I have a 75 gallon tank. I'm looking to find a good HOB quiet skimmer 
I only have 4 inches of clearance on the back of my tank. Anybody have any suggestions. I need help please and thanks.


----------



## SKurj (Oct 26, 2011)

check into the aquamaxx hob-1

Not sure what its max gallon rating is but its a great skimmer. Its not cheap but i had a cheaper SWC prior to the hob-1 and its night and day, well worth the money. Goreef has them, not sure who carries them locally.


----------



## Obvious (Dec 6, 2012)

Thanks. I was looking into that one its only rated for up to 20 to 
75 gallons. I ended up getting the deltec mce 600. It's really quiet.


----------



## altcharacter (Jan 10, 2011)

quiet and HOB don't mix.


----------



## Obvious (Dec 6, 2012)

Really, because I got the deltec and its super quiet. I guess you don't know what your talking about. But thanks for the stupid comment.


----------



## altcharacter (Jan 10, 2011)

No problem. Glad I can always help out with stupid comments for guys like yourself. 
The deltec is an awesome skimmer but it's hardly "quiet" and I understand you think it's quiet but believe me it isn't

Welcome to the forums...I see you're going to do great around here.


----------



## Taipan (Feb 12, 2012)

*Deltec HOB Skimmer.....*

It's a quality skimmer that's quieter than most.....


----------



## altcharacter (Jan 10, 2011)

Oh I've had one on my tank and wondered to myself "how can anyone deal with this?"
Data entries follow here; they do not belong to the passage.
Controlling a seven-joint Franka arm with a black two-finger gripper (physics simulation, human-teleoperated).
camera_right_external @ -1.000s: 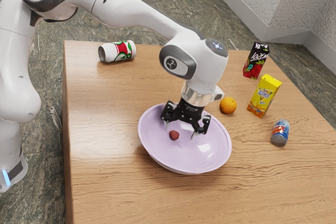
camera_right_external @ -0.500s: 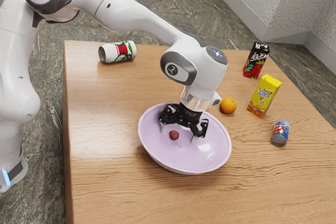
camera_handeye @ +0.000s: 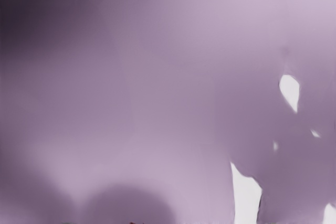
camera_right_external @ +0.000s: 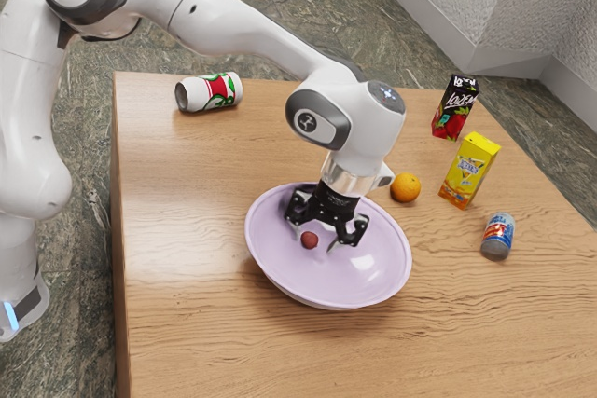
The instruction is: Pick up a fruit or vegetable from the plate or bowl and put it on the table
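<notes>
The black gripper [camera_right_external: 315,239] is low inside the lilac bowl [camera_right_external: 367,280] in the exterior view. Its two fingers stand partly apart, the gap between them wider than the small dark red fruit [camera_right_external: 309,240]. That fruit lies in the bowl at the fingertips, closer to the finger on the exterior view's left; I see no grip from both sides. The bowl's lilac surface [camera_handeye: 157,103] appears close up in the wrist view, with a tiny red trace at the lower edge.
An orange [camera_right_external: 405,187] sits on the table [camera_right_external: 205,333] just beyond the bowl's rim. Past it stand a yellow carton [camera_right_external: 469,171], a dark carton [camera_right_external: 455,107] and a small blue can [camera_right_external: 498,237]. A white-red can [camera_right_external: 209,92] lies near the table's far edge.
My hand first shifted slightly toward the exterior view's left, then the fingers drew closer together around the fruit's spot. The fruit and the bowl have stayed where they were.
</notes>
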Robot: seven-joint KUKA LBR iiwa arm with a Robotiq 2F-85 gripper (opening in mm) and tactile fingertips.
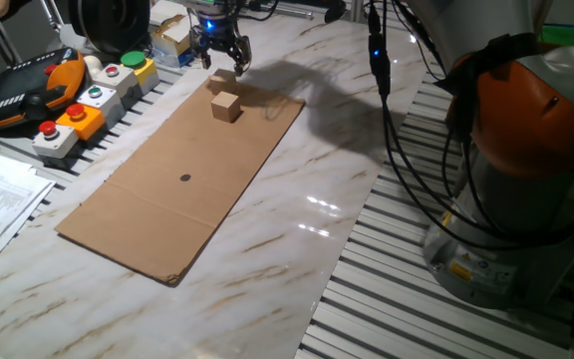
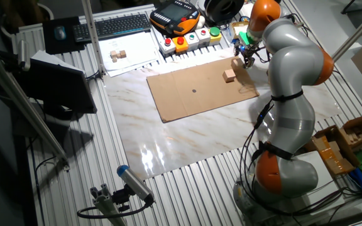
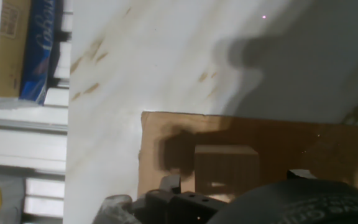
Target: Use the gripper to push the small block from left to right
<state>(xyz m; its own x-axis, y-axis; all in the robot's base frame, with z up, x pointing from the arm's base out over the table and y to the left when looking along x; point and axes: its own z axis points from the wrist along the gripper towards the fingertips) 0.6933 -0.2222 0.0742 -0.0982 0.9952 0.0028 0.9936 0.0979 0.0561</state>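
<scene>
The cardboard sheet [image 1: 182,184] lies on the marble table [image 1: 297,249]. The small wooden block [image 1: 226,105] sits near its far end. The gripper [image 1: 221,58] hovers just behind it, can't tell if it's open or closed.

In the hand view, the gripper [image 3: 229,202] is a dark blur cut off by the bottom edge, so its jaws cannot be read. In the other fixed view, the arm hides most of the gripper [image 2: 247,56] at upper right; the small block [image 2: 229,75] is tiny there.
</scene>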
Like I said before, they're awesome! But far from quiet.
I would go with Less Quiet on that HOB


----------



## tom g (Jul 8, 2009)

*deltec 600*

hey there i am running one as we speak and its in a bedroom to boot 
dead silent , slight hiss from the airline thats it , more noise from the water then the Deltec .just my opinion 
cheers


----------



## cablemike (Jan 7, 2009)

Why does so many people judge the quality of products based on noise. Aquariums are noisy, if noise is a problem don't get an aquarium. I have mine in the family room, we just turn up the volume on the home theater and no more aquarium noise. Its the blinding lights that I find annoying.


----------



## Greg_o (Mar 4, 2010)

I have two HOB skimmers, one by CPR and one is Reef Octopus. Dead silent. Ok, you can hear the water trickle out but no pump noise.


----------